- [EXERCISE GOAL]:
The response consists of the lines from the start of the material below through the line holding "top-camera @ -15", repeated word for word and without pictures.

---- SUPPLIED INFORMATION

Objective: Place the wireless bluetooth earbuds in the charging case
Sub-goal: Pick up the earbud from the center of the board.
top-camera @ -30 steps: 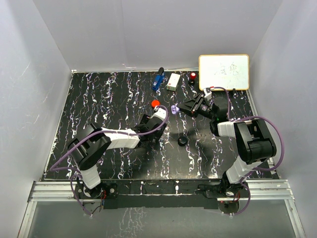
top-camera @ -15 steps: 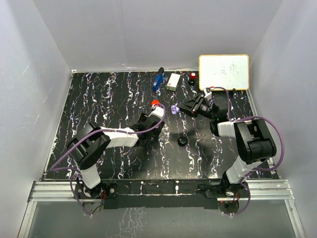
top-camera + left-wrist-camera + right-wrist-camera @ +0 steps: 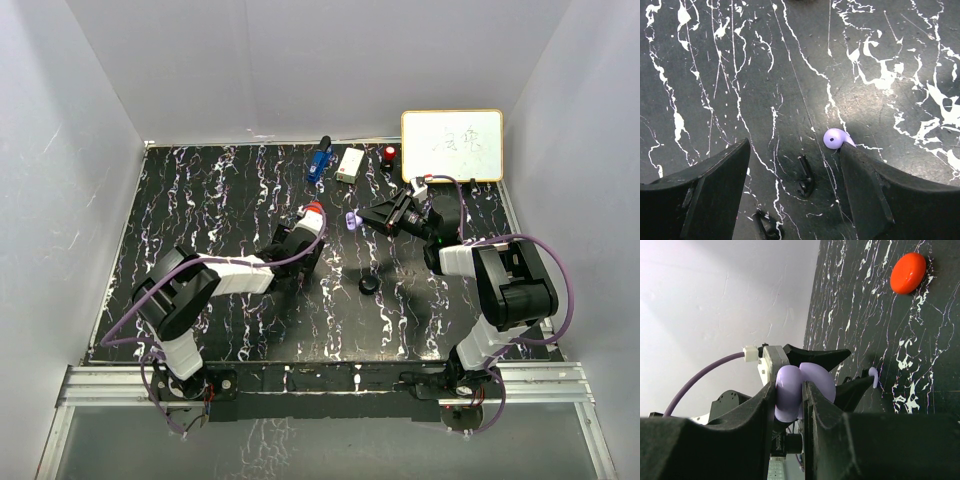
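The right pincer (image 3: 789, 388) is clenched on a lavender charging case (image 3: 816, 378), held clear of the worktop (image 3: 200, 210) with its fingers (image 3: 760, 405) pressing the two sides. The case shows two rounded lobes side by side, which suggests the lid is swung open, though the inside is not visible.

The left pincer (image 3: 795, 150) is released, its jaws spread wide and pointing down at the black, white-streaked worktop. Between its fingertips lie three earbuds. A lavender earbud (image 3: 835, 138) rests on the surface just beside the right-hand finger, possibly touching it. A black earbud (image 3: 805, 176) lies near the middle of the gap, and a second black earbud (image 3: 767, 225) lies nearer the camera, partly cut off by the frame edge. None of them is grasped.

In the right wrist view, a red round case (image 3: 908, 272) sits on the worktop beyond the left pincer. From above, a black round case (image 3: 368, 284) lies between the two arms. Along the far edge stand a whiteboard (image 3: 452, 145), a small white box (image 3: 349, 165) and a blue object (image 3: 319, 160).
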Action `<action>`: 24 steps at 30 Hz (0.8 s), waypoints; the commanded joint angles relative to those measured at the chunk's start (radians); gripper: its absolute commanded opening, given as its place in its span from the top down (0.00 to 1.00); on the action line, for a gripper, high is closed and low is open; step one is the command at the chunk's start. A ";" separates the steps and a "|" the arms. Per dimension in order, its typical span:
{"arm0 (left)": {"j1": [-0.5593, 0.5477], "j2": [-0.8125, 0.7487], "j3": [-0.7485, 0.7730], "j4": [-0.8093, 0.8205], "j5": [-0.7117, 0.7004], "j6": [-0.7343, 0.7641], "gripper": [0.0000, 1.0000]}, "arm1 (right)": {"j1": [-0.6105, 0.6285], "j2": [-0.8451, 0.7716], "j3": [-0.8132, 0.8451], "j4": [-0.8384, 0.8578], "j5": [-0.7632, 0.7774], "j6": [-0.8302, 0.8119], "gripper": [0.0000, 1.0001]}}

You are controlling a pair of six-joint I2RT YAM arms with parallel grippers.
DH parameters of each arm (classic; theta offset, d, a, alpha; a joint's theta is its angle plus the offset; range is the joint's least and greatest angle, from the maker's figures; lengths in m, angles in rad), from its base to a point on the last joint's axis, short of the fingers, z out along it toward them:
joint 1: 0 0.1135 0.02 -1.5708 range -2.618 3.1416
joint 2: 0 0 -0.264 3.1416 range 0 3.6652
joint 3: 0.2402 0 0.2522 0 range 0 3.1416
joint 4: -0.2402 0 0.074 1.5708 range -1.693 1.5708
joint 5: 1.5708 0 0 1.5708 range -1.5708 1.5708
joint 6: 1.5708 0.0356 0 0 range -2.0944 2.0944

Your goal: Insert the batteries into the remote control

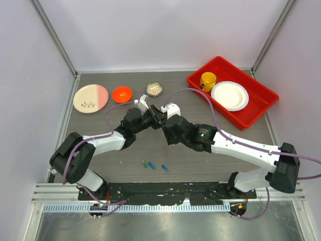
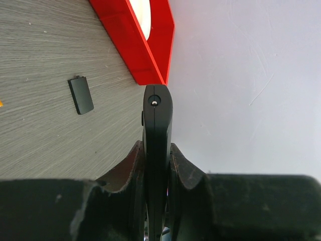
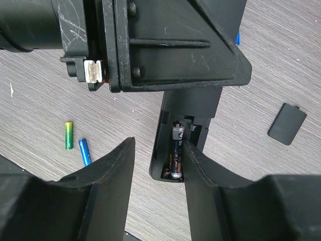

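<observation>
My left gripper (image 2: 158, 150) is shut on the remote control (image 2: 158, 120), a slim black bar held edge-on above the table. From the right wrist, its battery recess faces up with one black-and-orange battery (image 3: 176, 150) lying inside. My right gripper (image 3: 159, 143) stands open over that end, and its right finger (image 3: 200, 175) touches the battery's side. Loose batteries lie on the table: a green one (image 3: 68, 135) and a blue one (image 3: 84, 151) side by side, and another blue one (image 1: 164, 168) apart. In the top view both grippers meet at mid-table (image 1: 158, 118).
A small flat black squarish piece (image 3: 286, 123) lies on the table near the remote. At the back right is a red tray (image 1: 256, 113) holding a yellow cup (image 1: 208, 80) and a white plate (image 1: 229, 95). An orange bowl (image 1: 122, 94), a pink-and-cream plate (image 1: 90, 98) and a small metal cup (image 1: 154, 89) sit at the back left.
</observation>
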 commanded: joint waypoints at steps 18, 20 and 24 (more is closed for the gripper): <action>-0.002 -0.049 0.022 0.065 -0.026 -0.007 1.00 | 0.006 0.023 0.021 0.029 0.021 0.067 0.82; -0.002 -0.051 0.021 0.067 -0.028 -0.006 1.00 | 0.004 0.026 0.024 0.027 0.021 0.069 0.87; -0.002 -0.052 0.016 0.068 -0.029 -0.003 1.00 | 0.004 0.039 0.035 0.020 0.024 0.072 0.99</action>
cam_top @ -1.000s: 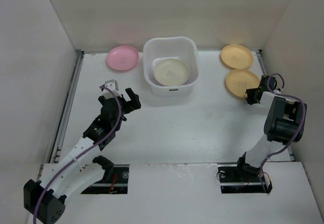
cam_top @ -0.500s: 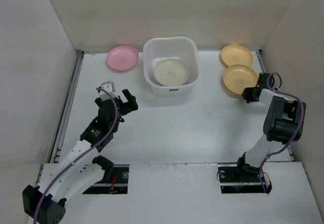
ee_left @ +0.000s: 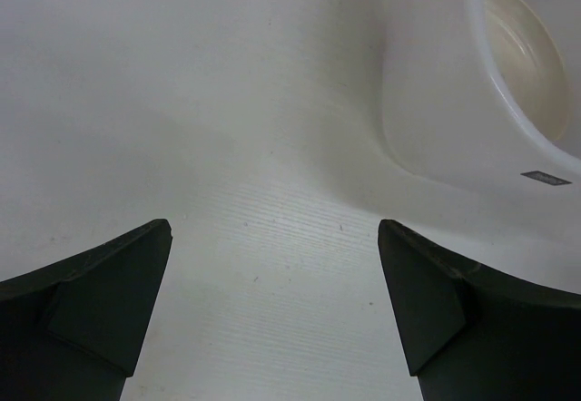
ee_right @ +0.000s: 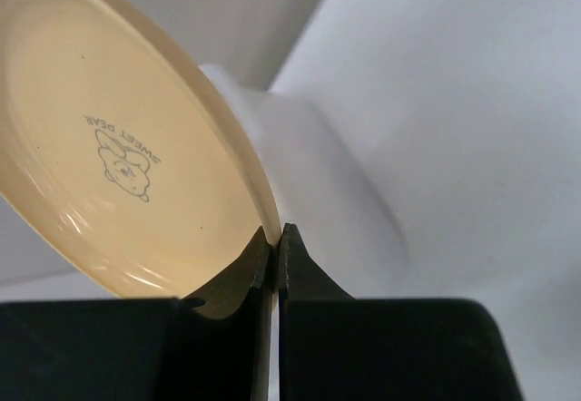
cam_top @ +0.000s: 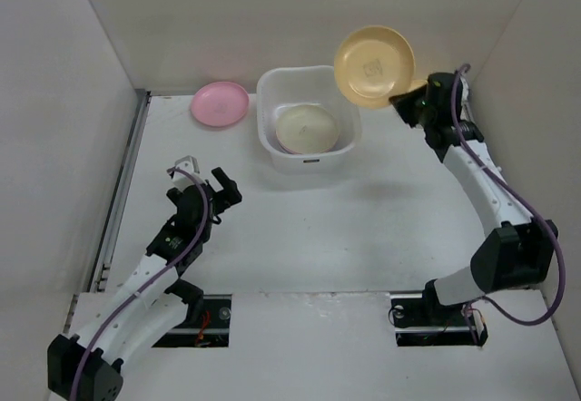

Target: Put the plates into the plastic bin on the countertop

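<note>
My right gripper [cam_top: 403, 100] is shut on the rim of a yellow-orange plate [cam_top: 373, 53] and holds it tilted in the air, over the right edge of the plastic bin [cam_top: 349, 151]. In the right wrist view the plate [ee_right: 118, 147] fills the left, pinched at the gripper [ee_right: 278, 238], with the bin [ee_right: 327, 192] behind it. A cream plate [cam_top: 307, 127] lies in the bin. A pink plate [cam_top: 219, 103] lies on the countertop [cam_top: 363, 220] left of the bin. My left gripper [cam_top: 221, 190] is open and empty, low over the countertop [ee_left: 227, 192] front-left of the bin [ee_left: 436, 120].
White walls stand close on the left, back and right. A sliver of another yellow-orange plate [cam_top: 418, 85] shows behind my right wrist at the back right. Both arm bases sit at the near edge.
My right gripper has lifted the yellow-orange plate off the countertop at the right and carried it up and left to the bin. My left arm has drawn back a little.
</note>
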Robot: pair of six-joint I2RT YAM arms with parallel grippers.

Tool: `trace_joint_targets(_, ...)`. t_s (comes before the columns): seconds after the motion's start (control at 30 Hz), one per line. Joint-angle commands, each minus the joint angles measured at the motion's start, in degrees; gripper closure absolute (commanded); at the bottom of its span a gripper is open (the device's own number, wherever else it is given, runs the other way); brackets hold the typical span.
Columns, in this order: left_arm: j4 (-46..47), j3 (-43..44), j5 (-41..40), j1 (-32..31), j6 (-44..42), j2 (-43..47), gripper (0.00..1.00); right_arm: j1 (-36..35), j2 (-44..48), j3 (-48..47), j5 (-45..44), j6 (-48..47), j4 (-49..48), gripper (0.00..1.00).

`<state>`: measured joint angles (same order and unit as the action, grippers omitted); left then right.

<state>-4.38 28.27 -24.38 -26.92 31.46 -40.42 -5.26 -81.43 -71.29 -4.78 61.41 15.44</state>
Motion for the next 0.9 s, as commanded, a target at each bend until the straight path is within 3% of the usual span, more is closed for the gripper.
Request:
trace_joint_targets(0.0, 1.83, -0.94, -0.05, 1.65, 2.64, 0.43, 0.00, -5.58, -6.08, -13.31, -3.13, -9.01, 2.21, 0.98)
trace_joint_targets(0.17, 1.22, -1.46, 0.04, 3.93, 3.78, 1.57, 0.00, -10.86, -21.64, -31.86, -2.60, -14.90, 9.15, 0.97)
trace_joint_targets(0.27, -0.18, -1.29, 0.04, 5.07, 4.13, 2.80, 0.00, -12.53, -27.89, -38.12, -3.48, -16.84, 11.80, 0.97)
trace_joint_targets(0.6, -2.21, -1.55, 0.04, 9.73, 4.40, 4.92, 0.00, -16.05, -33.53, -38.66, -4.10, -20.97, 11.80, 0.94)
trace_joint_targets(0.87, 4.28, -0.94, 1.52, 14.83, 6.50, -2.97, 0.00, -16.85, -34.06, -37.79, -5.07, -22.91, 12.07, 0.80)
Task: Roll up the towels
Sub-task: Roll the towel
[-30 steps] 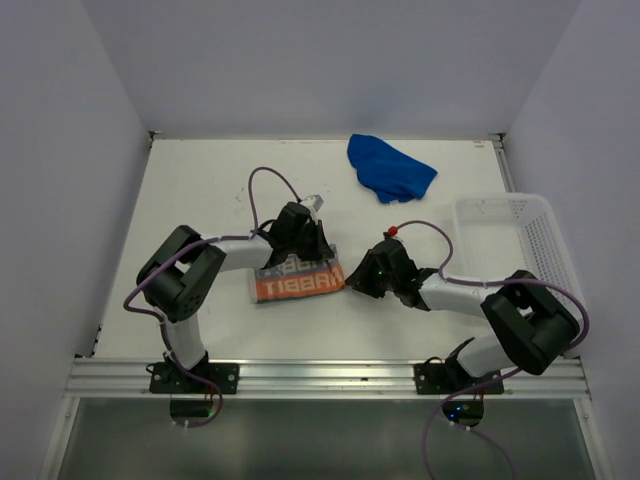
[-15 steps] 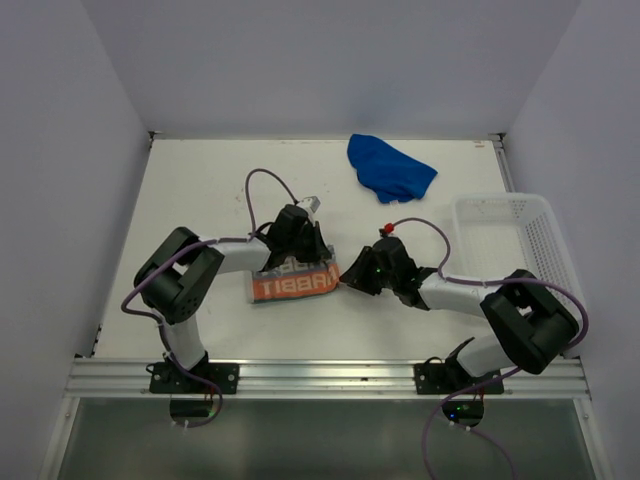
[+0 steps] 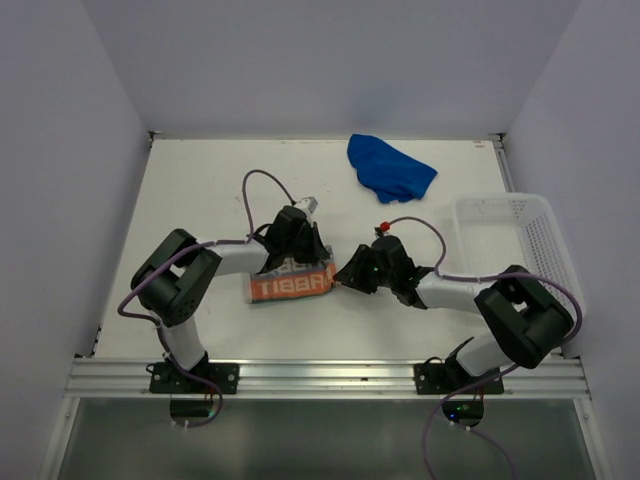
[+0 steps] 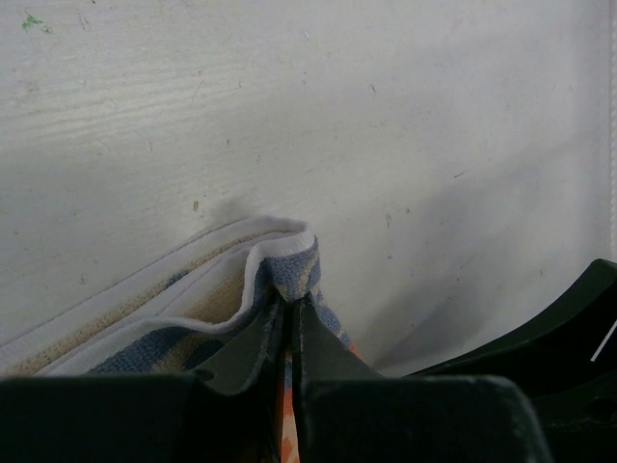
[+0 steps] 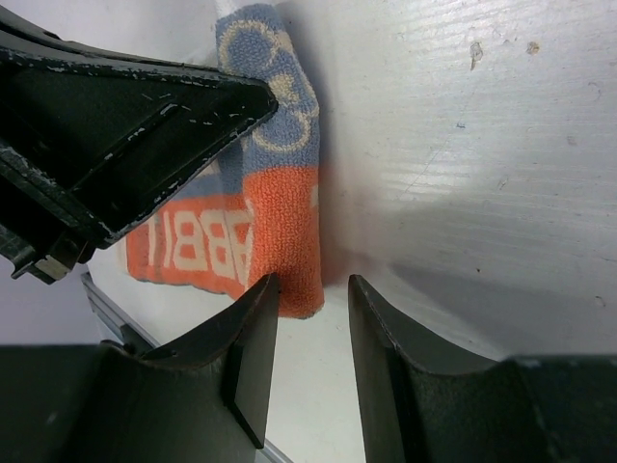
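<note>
Orange, grey-blue and white, the patterned towel [image 3: 290, 286] lies folded into a short band on the white table [image 3: 200, 200], near the front and between the two arms. Its block lettering faces up along the near, orange side.

The left gripper [image 3: 303, 263] comes down on the far edge of this towel. In the left wrist view its fingers [image 4: 258, 340] are clenched tight on a raised fold of the cloth [image 4: 174, 318], and the white hem curls up and over just ahead of the tips. The rest of the towel lies flat on the table to the left of the pinch.

The right gripper [image 3: 342, 280] sits low at the towel's right-hand end. Its fingers [image 5: 253, 328] are parted, with a clear gap between them. In the right wrist view the orange corner of the towel [image 5: 280, 212] reaches the mouth of that gap. Neither finger presses on it, so the cloth is not grasped on this side.

Well apart, at the far side of the table, the plain bright blue towel [image 3: 390, 168] lies in a loose crumpled heap. A white mesh basket [image 3: 545, 245] stands at the right edge of the table, beside the right arm.
</note>
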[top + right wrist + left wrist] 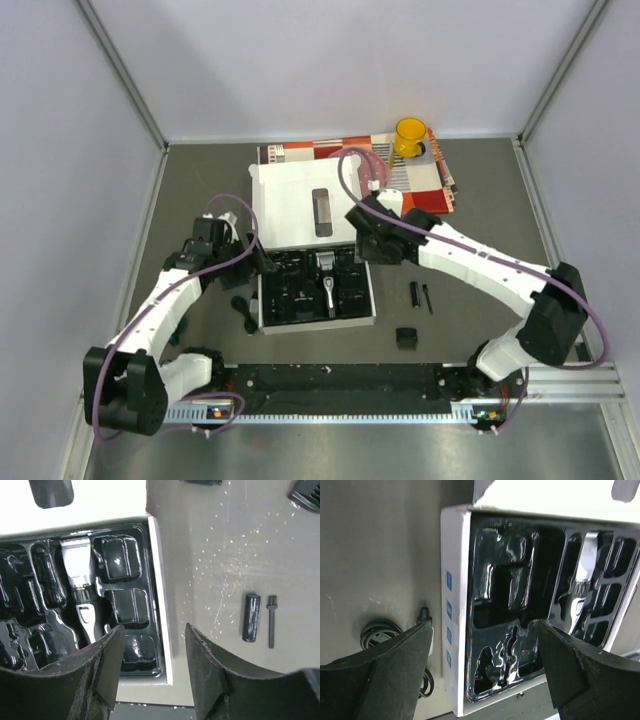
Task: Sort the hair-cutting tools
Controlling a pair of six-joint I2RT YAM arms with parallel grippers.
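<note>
Clipper (80,580) lies in the moulded tray (500,600) at centre; cord (377,632) at left, two sticks (251,617) and a guard comb (406,338) at right wait on the desk (480,210). Both arms' jaws stand apart, empty.

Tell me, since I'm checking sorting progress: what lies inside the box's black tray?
The clipper lies in the middle slot of the black tray, with three black blocks, probably guard combs, right of it. Left recesses look empty. The right tool hides part of the near row.
</note>
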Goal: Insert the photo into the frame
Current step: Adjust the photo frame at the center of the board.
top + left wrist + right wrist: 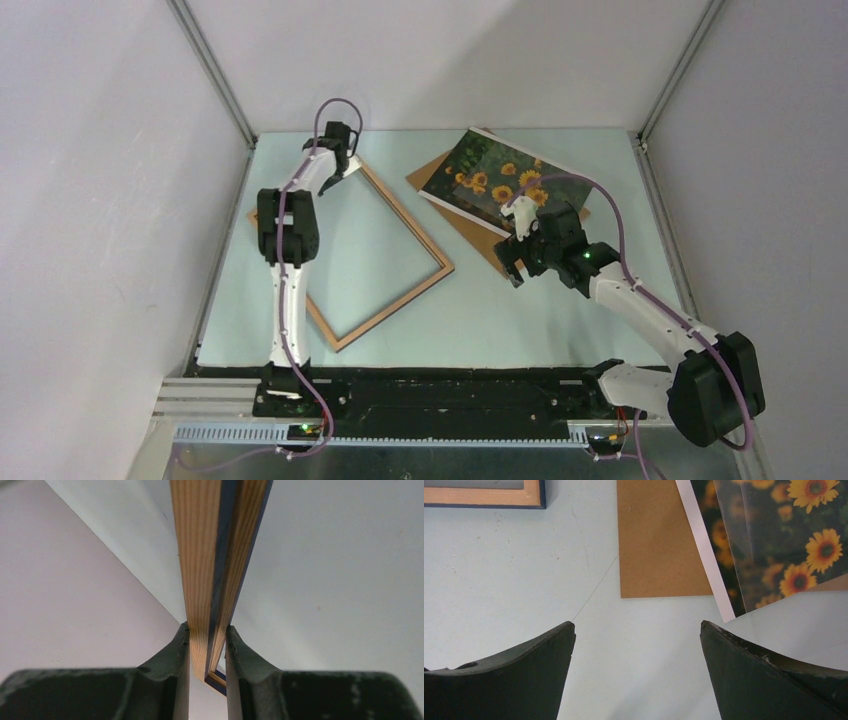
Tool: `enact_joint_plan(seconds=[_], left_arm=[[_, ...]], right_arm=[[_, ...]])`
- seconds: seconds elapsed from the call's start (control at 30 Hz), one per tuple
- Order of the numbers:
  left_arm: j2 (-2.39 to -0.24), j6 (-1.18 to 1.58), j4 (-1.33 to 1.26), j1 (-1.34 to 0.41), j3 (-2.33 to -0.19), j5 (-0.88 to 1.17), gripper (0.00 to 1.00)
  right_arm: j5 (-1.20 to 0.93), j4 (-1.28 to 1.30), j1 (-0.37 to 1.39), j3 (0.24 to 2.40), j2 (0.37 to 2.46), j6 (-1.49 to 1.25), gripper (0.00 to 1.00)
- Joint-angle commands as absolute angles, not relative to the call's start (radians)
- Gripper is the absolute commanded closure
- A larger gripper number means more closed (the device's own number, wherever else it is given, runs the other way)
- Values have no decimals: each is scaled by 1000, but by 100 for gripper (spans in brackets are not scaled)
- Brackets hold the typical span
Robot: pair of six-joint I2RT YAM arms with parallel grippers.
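Observation:
The frame (407, 214), thin light-wood rails with a dark blue edge, lies skewed on the left half of the table. My left gripper (340, 166) is at its far corner. In the left wrist view the gripper (207, 635) is shut on a frame (200, 555) rail that runs away between the fingers. The photo (490, 175) lies sunflowers up at the back right. My right gripper (514, 264) hovers just near of it, open (638, 630) over bare table. The photo (726, 555) and a frame (484, 497) corner show beyond its fingertips.
A brown backing board (428, 178) lies under the photo, its corner (659, 545) just ahead of my right fingers. A clear sheet (774, 545) seems to cover part of the photo. Walls close in the table's left, right and far sides.

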State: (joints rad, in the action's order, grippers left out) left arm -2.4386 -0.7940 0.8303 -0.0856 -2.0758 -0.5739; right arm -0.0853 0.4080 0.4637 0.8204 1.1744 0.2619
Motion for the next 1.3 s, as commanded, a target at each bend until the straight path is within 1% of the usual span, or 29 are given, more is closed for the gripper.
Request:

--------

- [PROBLEM SOLUTION]:
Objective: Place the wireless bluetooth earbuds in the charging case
Sub-goal: Pick up the earbud from the center of the board.
top-camera @ -30 steps: 
top-camera @ -15 steps: 

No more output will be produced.